Take a position on the trend and ride it as long as you can. The stochastic oscillator can show when the trend starts to slow ready for a potential reversal.

Position traders attempt to not determine price levels per se but simply market direction, thus opening the door to jump on a trend after it's in full flow. From there, it's all about timing the exit for when the trend breaks. In terms of difficulty, position trading can be challenging, especially during periods of high market volatility, as potential positions are minimised.

Position trading means that you are using long-term charts in order to read the markets, with these charts covering time periods ranging from days to months.



Day Trading

Day trading is commonly listed as the most active for a trading strategy, to the point where some even refer to it as "active trading". When it comes to day trading, the name implies plenty, as it centres on buying and selling currencies within the same trading day.
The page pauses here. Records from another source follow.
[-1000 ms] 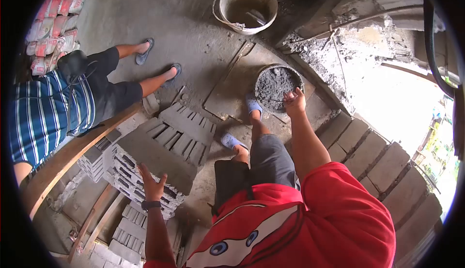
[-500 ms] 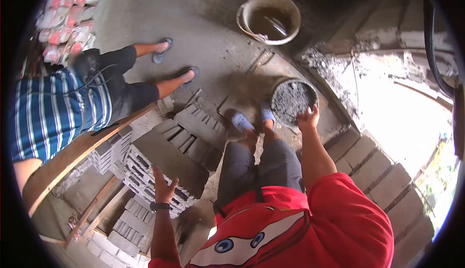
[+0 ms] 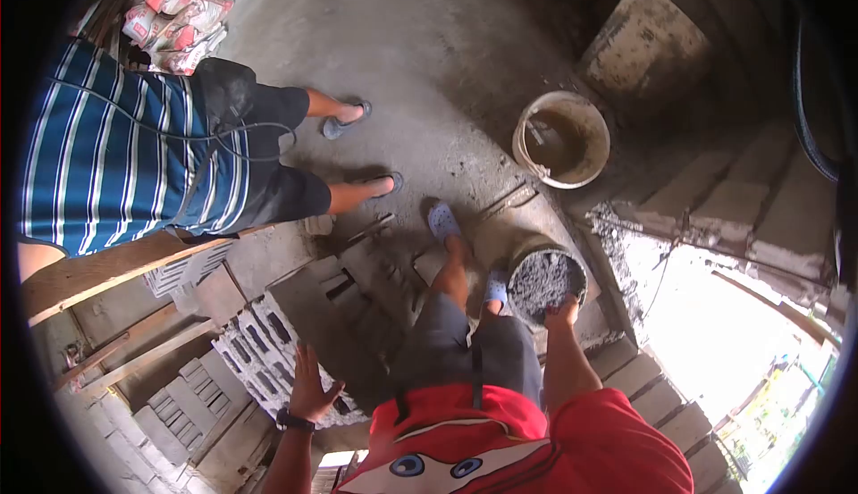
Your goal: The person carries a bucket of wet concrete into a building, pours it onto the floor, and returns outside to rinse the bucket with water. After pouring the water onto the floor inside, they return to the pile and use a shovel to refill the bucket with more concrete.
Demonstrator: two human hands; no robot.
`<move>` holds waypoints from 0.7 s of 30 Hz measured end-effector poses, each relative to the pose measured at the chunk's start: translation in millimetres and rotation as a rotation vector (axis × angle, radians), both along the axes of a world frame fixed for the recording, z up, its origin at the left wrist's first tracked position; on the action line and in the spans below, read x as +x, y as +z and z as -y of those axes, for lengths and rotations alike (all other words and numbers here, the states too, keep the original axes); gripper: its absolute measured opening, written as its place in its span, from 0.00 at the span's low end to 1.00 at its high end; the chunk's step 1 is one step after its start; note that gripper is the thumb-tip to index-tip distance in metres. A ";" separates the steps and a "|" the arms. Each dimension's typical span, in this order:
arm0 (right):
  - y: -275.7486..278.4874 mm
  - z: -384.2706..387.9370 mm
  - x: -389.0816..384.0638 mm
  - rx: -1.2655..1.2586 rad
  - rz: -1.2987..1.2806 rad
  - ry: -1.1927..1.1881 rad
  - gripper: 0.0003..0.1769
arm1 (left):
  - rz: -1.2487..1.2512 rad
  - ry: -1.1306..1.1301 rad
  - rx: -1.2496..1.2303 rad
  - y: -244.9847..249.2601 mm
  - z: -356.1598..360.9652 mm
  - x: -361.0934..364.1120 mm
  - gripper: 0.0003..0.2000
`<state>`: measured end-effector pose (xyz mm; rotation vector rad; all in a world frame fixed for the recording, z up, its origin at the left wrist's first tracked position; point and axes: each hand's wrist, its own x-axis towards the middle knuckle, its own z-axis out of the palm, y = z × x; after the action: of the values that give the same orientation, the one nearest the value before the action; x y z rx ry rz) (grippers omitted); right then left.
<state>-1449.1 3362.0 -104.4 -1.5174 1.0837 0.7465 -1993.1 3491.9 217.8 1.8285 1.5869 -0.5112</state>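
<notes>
A round bucket [image 3: 579, 272] filled with grey mortar sits low to the right of my feet. My right hand [image 3: 563, 312] is at the bucket's near rim, its fingers bent over the edge and partly hidden. My left hand [image 3: 313, 390] holds nothing; its fingers are spread beside a stack of hollow concrete blocks [image 3: 259, 351]. A dark flat surface [image 3: 313, 315] lies on top of those blocks.
Beyond the mortar bucket stands a larger bucket [image 3: 594, 159] with murky liquid. A co-worker in a striped shirt [image 3: 134, 154] stands at the left behind a wooden beam [image 3: 116, 266]. Bagged material [image 3: 188, 12] is piled at the upper left. A block wall [image 3: 661, 400] runs along the right.
The view has shifted, and both buckets appear lower and farther right. My right hand has closed on the mortar bucket's rim. One of my feet has stepped forward.
</notes>
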 end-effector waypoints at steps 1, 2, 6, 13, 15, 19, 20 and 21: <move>4.5 -15.7 -5.9 -0.033 0.004 0.007 0.09 | 0.014 -0.006 -0.017 0.1 -4.6 -1.7 0.55; 7.1 -32.2 -12.8 -0.003 0.038 0.018 0.09 | 0.012 -0.019 -0.021 0.8 -6.5 -2.8 0.56; 18.9 -84.2 -26.2 -0.038 0.034 0.022 0.09 | 0.046 0.019 -0.044 3.5 -11.5 -7.4 0.55; 44.7 -165.7 -75.5 -0.050 0.048 0.111 0.12 | 0.141 0.110 -0.066 5.0 -13.1 -24.7 0.55; 47.7 -189.1 -86.6 -0.049 0.004 0.183 0.12 | 0.189 0.118 -0.048 6.2 -17.9 -27.5 0.54; 103.1 -295.9 -108.9 -0.158 -0.030 0.383 0.14 | 0.283 0.335 -0.064 13.3 -25.6 -26.0 0.54; 100.6 -316.8 -115.1 -0.092 -0.013 0.434 0.16 | 0.259 0.404 -0.065 20.2 -26.7 -23.8 0.53; 120.5 -346.0 -122.3 -0.088 -0.042 0.518 0.17 | 0.236 0.470 -0.066 27.6 -32.4 -21.2 0.52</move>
<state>-1571.5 3708.0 16.1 -1.8934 0.7619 1.0968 -2014.3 3524.3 245.4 1.3445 1.7331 -0.1250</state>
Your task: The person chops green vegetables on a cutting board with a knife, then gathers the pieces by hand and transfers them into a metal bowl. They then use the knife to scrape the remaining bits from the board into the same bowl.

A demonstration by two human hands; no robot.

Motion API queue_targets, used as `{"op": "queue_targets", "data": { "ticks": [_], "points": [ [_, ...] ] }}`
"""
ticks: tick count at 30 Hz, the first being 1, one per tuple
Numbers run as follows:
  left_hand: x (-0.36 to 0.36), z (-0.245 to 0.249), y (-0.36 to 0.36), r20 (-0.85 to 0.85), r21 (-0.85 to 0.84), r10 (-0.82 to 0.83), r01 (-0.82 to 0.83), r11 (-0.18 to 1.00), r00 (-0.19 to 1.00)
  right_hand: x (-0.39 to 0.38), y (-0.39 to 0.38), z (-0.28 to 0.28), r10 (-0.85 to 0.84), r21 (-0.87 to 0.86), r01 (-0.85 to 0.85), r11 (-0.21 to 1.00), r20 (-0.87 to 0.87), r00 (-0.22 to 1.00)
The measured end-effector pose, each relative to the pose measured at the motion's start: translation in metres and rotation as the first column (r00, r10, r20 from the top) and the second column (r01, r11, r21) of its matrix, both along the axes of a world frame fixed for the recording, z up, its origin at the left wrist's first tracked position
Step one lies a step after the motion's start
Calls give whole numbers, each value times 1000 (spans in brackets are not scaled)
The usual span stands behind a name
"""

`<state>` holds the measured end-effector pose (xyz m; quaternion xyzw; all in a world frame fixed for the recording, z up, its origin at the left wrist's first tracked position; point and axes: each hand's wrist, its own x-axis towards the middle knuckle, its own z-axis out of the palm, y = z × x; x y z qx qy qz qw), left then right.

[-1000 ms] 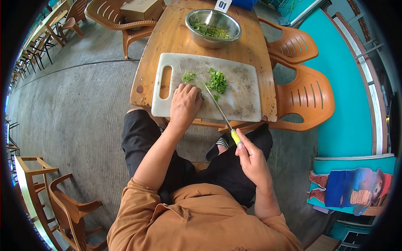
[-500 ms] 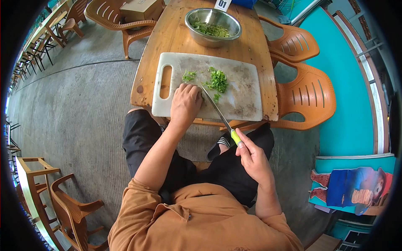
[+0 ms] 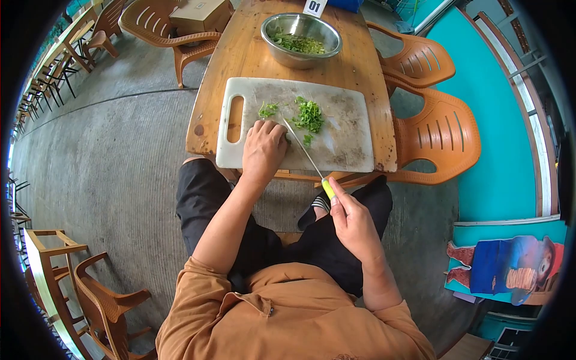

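Note:
My right hand (image 3: pixel 355 225) grips a knife (image 3: pixel 309 155) by its yellow-green handle. The blade slants up and left over the white cutting board (image 3: pixel 342 99), its tip beside my left fingers. My left hand (image 3: pixel 264 147) rests on the board, fingers curled down and closed. A trace of dark green shows at their side, but what lies beneath is mostly hidden. Right of the blade sits a pile of chopped leafy greens (image 3: pixel 309 115). A smaller tuft of greens (image 3: pixel 267 110) lies just beyond my left fingertips.
A steel bowl (image 3: pixel 302 59) with chopped greens inside stands behind the board on the wooden table (image 3: pixel 207 114). A number card (image 3: pixel 314 6) is past it. Orange chairs (image 3: pixel 441 135) line the right side; another chair (image 3: pixel 162 27) and a cardboard box (image 3: pixel 201 13) are at the left.
My right hand has moved slightly up and left with the knife. My left hand stays in place on the board. The whole view has shifted a little.

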<state>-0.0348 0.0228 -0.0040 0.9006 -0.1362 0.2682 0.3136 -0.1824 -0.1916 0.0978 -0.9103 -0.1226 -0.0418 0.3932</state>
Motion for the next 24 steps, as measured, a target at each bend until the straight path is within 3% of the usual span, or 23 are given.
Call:
{"op": "queue_targets", "data": {
  "ticks": [1,3,7,12,24],
  "points": [
    [-1,1,0,0,-2,0,0,1000,1000,-1,-2,4,0,-2,0,1000,0,1000],
    [-3,4,2,-33,-7,-30,30,1000,999,-3,-6,18,-79,13,84,996,-220,972],
    [-3,4,3,-36,-9,-50,50,999,998,-3,-16,29,-78,93,119,989,-360,930],
    [-3,2,3,65,-56,-74,78,995,995,-7,-21,22,-49,170,127,977,-401,915],
    [-8,5,4,26,-15,-63,64,998,998,-6,-23,19,-23,156,89,984,-382,924]
  ]
}}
There is a "get in, get out" backbone to day trading, as positions are closed out during the same day in which they are adopted. Generally speaking, day trading qualifies as an advanced trading method, with it traditionally being adopted by professional traders, market makers, and investment specialists. For novice traders, this probably isn't going to be a strategy that you are going to want to jump headfirst into, so education is key here, as the general pace and feel of this forex trading strategy aren’t going to be for the faint of heart.

Day trading is all about multiple views so you can spot the most opportunities to trade each day.


The Importance of Maintaining a Consistent Strategy

What the above has detailed is a selection of the most popular forex trading strategies that are actively being used by traders. Each has its own positives and negatives, so it's generally a case of trader circumstance and discretion when it comes to deciding which is used. That said, it's worth remembering that no matter the forex trading strategy adopted, consistency remains key when it comes to getting the absolute best out of it. The biggest mistake that traders make is going against their strategy or rapidly switching between strategies on the fly. This lack of concentration and focus can have disastrous effects, as it opens the door to losses that can occur during the time period in which you are switching strategies, while there is also every chance that you’ll pull away from a strategy right before it yields a profit.

Now, we aren't saying that certain trading strategies aren’t best suited to certain market environments, as that can, at times, be the case. But by chopping and changing through various strategies, all you are really doing is looking for a quick fix, which is never going to lead to forex trading success over the long term. Patience is key, so it's important to remain consistent in the trading strategy you choose to adopt. It may take weeks (possibly even months) to really come into its own, but by remaining focused on a single strategy, the benefits of it will eventually come around.

The biggest mistake that traders make is going against their strategy or rapidly switching between strategies on the fly.


Forex trading is far and away one of the most exciting ways to invest capital. Through this guide, we have addressed and detailed some of the most popular forex trading strategies around, all of which have proven their effectiveness. For that reason, it's certainly worth looking to see if they're suitable for your current forex trading circumstances.